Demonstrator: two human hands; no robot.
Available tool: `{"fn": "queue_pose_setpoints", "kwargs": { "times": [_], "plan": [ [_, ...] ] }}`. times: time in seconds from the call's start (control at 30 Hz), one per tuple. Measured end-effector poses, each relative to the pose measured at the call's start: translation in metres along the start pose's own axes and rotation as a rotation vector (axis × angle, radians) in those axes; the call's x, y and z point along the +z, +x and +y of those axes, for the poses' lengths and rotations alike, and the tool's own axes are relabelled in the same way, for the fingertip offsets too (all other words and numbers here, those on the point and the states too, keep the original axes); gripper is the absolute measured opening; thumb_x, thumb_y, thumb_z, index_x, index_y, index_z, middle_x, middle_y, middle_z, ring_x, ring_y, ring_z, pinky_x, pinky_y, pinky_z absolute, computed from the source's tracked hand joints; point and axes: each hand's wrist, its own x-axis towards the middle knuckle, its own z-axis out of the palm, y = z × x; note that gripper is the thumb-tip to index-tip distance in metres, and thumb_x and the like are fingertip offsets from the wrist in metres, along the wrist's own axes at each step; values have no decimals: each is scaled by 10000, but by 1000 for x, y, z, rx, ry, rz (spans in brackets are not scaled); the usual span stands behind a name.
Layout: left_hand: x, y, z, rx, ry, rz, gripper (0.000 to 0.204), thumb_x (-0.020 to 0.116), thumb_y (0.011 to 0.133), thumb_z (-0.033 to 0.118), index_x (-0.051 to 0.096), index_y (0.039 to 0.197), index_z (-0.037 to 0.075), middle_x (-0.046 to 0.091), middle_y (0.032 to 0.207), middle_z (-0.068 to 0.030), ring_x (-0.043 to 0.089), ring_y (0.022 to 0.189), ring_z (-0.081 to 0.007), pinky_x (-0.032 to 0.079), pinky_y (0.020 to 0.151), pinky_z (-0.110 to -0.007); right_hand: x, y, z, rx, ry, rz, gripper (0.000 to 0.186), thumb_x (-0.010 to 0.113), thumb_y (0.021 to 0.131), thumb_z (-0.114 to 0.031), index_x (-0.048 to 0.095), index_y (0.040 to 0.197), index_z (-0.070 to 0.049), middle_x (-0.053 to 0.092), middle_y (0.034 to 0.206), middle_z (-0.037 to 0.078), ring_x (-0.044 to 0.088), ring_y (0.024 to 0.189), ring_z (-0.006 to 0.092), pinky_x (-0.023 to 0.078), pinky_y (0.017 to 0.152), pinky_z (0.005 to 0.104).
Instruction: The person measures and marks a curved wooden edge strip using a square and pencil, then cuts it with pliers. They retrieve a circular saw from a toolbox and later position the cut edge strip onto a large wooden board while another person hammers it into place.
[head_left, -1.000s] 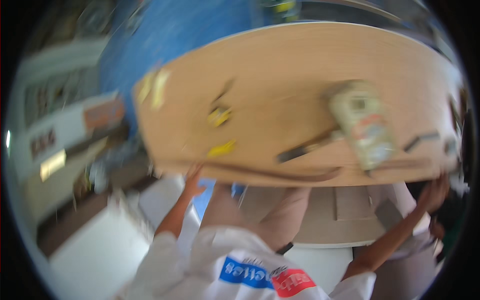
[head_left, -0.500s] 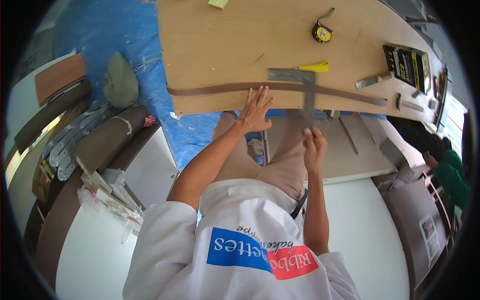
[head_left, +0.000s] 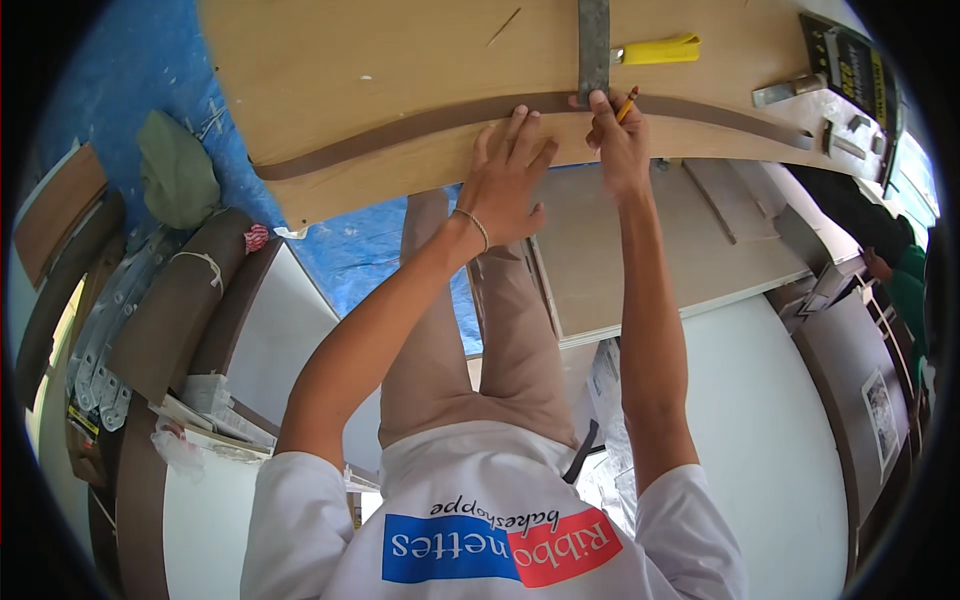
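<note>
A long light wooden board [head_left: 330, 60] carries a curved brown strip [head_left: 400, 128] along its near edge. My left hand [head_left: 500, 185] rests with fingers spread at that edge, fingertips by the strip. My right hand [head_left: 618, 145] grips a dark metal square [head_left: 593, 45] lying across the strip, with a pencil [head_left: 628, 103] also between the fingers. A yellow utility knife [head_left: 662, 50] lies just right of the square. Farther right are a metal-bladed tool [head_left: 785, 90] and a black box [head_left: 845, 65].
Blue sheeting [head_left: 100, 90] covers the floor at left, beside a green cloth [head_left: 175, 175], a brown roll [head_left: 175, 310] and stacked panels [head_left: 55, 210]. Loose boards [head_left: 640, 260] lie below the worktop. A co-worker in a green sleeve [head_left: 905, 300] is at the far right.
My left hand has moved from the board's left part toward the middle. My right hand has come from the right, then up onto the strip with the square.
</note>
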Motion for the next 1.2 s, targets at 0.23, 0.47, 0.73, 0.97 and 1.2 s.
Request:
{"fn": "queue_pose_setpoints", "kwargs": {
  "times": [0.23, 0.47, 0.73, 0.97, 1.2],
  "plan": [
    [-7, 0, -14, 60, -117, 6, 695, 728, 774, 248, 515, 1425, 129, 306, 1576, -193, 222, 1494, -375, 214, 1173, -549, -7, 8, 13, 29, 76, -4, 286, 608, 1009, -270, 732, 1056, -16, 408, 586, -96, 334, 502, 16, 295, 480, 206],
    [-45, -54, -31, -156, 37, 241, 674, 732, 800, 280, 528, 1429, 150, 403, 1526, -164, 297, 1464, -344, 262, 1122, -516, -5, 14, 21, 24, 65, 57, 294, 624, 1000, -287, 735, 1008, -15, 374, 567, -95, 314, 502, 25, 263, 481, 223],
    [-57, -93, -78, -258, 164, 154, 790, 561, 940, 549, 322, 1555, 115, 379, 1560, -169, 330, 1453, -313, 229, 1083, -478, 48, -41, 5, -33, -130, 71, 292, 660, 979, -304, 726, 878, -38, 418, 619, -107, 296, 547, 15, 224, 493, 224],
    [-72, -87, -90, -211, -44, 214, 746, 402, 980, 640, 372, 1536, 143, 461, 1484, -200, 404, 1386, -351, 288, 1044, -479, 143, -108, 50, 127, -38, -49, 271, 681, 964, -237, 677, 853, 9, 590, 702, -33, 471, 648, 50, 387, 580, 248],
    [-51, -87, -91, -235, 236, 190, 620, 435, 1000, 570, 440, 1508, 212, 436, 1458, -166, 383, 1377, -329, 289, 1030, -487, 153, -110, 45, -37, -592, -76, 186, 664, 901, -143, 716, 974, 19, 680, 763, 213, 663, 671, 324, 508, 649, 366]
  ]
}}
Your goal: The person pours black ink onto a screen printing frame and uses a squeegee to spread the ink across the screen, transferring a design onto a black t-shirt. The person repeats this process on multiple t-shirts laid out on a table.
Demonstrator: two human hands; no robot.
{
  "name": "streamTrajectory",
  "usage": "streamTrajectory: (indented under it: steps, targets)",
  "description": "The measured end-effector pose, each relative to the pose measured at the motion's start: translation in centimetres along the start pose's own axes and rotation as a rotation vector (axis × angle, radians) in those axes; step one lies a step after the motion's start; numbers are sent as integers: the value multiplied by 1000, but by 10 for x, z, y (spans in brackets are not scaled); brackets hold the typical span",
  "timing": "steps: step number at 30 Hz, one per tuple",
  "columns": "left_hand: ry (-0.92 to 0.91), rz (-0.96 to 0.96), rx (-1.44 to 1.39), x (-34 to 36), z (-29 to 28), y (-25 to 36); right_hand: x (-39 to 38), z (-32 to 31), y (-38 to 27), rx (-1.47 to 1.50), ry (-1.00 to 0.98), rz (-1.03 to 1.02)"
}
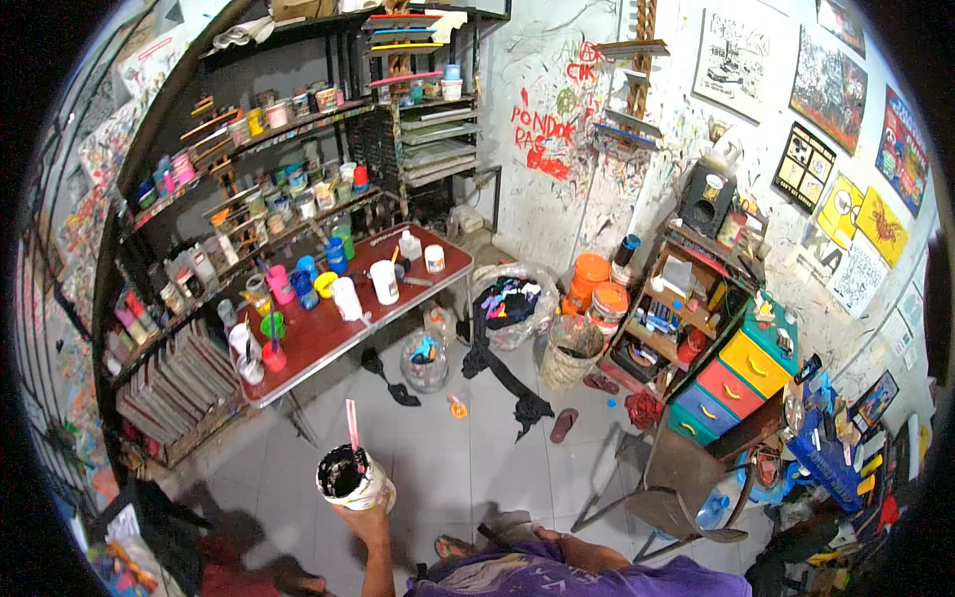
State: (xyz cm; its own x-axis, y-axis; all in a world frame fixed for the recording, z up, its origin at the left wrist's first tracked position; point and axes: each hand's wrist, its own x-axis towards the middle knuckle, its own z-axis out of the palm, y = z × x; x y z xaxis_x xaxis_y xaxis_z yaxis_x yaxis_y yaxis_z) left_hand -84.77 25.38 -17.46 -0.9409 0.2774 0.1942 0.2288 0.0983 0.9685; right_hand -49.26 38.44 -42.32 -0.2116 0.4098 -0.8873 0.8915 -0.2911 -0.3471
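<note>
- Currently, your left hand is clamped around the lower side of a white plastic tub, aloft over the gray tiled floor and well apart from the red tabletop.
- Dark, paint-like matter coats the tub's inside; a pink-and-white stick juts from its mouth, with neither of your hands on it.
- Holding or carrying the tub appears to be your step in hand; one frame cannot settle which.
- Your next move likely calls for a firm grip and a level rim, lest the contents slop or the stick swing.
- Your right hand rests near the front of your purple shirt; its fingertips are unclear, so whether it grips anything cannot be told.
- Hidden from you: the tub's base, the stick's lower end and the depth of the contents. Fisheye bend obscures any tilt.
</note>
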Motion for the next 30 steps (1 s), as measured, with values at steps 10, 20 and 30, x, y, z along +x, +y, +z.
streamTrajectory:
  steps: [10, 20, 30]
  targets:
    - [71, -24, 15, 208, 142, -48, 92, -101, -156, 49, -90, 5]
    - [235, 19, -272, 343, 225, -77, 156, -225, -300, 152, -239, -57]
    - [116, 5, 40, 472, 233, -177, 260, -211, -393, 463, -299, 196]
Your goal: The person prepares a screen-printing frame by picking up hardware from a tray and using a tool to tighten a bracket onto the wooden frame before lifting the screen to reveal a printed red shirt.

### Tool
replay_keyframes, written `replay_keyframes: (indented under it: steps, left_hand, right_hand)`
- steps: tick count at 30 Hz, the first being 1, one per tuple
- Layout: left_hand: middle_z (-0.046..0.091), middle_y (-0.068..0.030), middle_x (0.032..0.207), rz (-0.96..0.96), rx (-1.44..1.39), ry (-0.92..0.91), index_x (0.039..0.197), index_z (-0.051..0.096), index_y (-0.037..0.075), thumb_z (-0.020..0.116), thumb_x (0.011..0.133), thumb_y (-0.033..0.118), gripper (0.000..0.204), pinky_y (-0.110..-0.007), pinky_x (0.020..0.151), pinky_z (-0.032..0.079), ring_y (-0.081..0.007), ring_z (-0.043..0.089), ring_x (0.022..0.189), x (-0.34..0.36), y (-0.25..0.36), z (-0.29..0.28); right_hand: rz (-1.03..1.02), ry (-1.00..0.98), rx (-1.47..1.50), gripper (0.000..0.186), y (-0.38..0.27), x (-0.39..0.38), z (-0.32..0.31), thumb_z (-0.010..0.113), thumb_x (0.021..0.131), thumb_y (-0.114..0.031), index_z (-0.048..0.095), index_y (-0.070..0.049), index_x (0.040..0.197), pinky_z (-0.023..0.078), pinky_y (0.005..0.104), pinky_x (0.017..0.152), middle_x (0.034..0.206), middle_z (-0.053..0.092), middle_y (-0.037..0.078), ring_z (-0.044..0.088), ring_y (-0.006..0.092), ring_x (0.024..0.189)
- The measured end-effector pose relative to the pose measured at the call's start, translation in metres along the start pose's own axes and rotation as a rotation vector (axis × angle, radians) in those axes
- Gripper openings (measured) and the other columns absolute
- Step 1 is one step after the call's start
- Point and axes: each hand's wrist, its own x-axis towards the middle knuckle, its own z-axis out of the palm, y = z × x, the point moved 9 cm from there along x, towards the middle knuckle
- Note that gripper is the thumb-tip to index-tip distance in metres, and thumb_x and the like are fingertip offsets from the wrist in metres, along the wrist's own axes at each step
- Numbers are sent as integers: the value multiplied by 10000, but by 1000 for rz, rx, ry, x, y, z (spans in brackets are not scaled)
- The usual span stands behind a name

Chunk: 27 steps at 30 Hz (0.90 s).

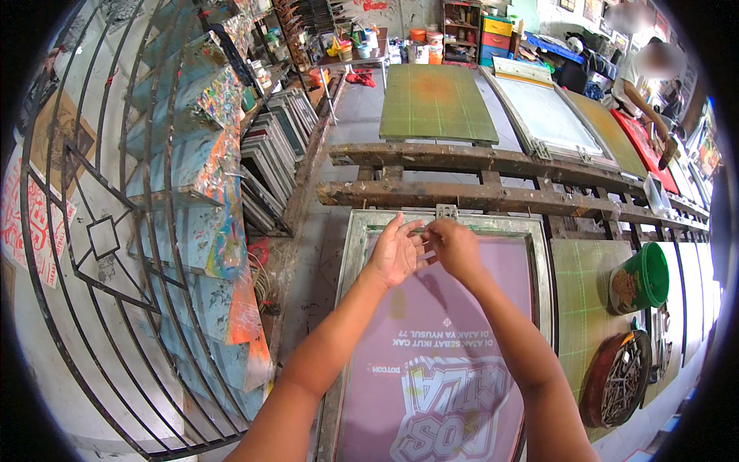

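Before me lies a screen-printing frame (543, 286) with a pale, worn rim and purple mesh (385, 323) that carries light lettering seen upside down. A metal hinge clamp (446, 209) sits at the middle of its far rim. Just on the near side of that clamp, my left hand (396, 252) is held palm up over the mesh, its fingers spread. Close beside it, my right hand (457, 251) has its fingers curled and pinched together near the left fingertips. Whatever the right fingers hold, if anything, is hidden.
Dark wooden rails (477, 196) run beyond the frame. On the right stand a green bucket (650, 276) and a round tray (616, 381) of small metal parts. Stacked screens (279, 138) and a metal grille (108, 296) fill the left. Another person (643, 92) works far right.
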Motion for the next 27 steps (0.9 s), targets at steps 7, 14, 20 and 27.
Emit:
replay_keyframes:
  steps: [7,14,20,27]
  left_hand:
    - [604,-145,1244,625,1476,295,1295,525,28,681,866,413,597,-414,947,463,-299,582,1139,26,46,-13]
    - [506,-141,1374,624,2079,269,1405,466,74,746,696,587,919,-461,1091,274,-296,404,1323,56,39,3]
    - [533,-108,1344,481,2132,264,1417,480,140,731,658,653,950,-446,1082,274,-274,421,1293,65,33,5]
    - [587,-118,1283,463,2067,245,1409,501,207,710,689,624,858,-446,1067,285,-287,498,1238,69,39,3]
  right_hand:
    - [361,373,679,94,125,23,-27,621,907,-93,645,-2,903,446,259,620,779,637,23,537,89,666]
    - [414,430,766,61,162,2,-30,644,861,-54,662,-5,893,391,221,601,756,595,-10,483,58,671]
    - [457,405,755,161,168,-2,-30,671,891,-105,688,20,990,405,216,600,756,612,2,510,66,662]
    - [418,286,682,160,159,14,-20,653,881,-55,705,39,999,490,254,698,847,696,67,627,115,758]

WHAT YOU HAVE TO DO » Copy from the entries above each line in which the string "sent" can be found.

COMPLETED EXERCISE »
  "description": "The measured end-effector pose, each relative to the pose measured at the motion's start: translation in centimetres along the start pose's own axes and rotation as a rotation vector (axis × angle, radians) in those axes; step one lies a step after the motion's start; numbers are sent as integers: the value multiplied by 1000, but by 10 for x, z, y (spans in brackets are not scaled); brackets hold the typical span",
- Numbers are sent as integers: the value multiplied by 10000, but by 1000 for rz, rx, ry, x, y, z (spans in brackets are not scaled)

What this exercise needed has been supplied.